Please Don't Help, You've Done Enough!
Zachary Karabell, writing in the Wall St. Journal notes that much of what's ailing the financial sector today has to do with the knee jerk 'solutions' the government came up with after the Enron fiasco a few years back. He doesn't advocate no regulations on the market, but points out that bad regulations are killing it.
His example is AIG. Because of new accounting rules, companies like AIG that either hold or insure mortgage based derivatives have begun marking down their values. The problem is that because of a number of regulations, some of these mortgage based derivatives are being valued at $0, even though they are obviously worth more than that.
If you have a portfolio with $1 billion worth of mortgage paper, and housing prices decline 20%, how does that suddenly add up a portfolio worth $0? It doesn't in a sane world, but in the one created to prevent an Enron it's creating a disaster of much larger proportions.
AIG and other companies have warned shareholders that the losses they are reporting aren't "real". Why would they say that? Because they know that regulations require one type of accounting, but real value uses a different one.
AIG is now a government held entity not because there was a run on their mortgage based security insurance products, but because their "might be" a run on them, and they couldn't cover it.

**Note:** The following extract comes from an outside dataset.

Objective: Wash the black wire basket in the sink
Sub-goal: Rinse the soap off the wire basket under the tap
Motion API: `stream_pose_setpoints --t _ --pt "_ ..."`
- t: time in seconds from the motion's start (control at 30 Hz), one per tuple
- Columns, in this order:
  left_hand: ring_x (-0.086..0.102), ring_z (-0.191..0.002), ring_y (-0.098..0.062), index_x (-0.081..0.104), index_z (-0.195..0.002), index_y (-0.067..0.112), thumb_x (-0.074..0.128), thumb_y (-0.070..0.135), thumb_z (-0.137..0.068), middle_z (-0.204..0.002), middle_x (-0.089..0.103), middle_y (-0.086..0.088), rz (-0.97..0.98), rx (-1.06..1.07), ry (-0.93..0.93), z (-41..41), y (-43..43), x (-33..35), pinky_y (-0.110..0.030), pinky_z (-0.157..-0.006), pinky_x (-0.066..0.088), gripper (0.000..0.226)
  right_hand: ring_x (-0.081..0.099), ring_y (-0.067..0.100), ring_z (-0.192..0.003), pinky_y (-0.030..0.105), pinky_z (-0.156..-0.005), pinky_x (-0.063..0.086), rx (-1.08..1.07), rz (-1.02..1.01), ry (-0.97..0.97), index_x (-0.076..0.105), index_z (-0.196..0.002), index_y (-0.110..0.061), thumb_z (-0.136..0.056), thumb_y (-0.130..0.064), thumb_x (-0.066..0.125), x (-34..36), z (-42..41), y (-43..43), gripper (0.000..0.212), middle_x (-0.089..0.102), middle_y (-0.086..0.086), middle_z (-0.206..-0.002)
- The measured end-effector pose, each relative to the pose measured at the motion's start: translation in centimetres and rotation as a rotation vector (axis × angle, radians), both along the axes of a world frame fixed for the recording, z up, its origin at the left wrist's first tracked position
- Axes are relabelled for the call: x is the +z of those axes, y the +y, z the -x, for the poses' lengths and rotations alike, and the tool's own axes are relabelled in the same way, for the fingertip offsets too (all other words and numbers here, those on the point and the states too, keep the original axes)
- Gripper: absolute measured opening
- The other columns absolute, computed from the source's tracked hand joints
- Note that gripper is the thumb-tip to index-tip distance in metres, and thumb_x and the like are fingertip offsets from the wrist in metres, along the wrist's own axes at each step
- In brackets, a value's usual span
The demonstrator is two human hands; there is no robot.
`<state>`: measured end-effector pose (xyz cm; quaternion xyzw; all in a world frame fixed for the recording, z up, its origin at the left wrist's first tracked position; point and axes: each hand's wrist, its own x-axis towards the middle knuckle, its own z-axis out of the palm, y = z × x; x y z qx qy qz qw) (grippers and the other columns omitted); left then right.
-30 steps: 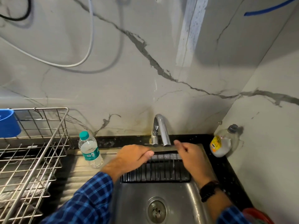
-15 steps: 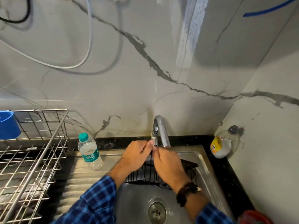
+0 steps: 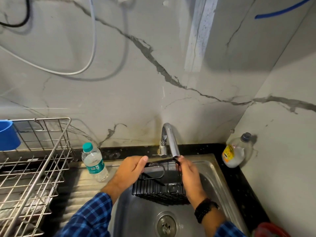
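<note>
The black wire basket (image 3: 159, 192) was inside the sink (image 3: 217, 182), up near the back, at about 12 o'clock from the drain (image 3: 166, 224). It was tipped, with its flat top bar and wire loop raised high and its mesh box hanging low. I think it was held this way so the top part sat right under the tap (image 3: 171, 141) and water could run down through the wires.

The left hand (image 3: 131, 170) was at 9 o'clock on the basket. Its fingers were curled round the left end of the top bar. The right hand (image 3: 189, 173) was at 3 o'clock, with its fingers closed on the right corner, just below the tap's mouth. Two hands kept the basket from swinging. I could not tell if water was running.

A clear water bottle (image 3: 94, 163) with a green cap stood at 9 o'clock from the sink, on the ribbed metal part. A big wire drying rack (image 3: 42, 159) sat further out that way, with a blue cup (image 3: 7, 135) on it. A soap bottle (image 3: 234, 154) stood in the corner at 2 o'clock on the black bench (image 3: 246, 190), near enough to reach for washing.
</note>
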<state>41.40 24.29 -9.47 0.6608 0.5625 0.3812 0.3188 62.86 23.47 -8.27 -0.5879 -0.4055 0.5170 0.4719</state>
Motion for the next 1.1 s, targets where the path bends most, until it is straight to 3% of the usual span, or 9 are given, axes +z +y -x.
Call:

How weird is this environment? Goldman Sachs reported higher than expected earnings yesterday, and their stock DROPPED about 20%. If you listened to the news today, you probably figure that they are done, the next big investment bank that will fail.
Did you know that the 20% drop brought their share price down to $114.00? Or that they earned $1.81 per share, yes, they turned a profit, of 810 million dollars! Yet markets are freaking out over their liquidity.
Only in a government "helped" world would a company that earned 800 million dollars be considered primed for failure. Only in a government "helped" world would a company holding $1 billion in good mortgages be in trouble because of $200 million in bad ones.
I've seen what the government does to help, thanks but no thanks. If you are really interested in helping, consider fixing your screw up on financial reporting so that good investments don't look bad.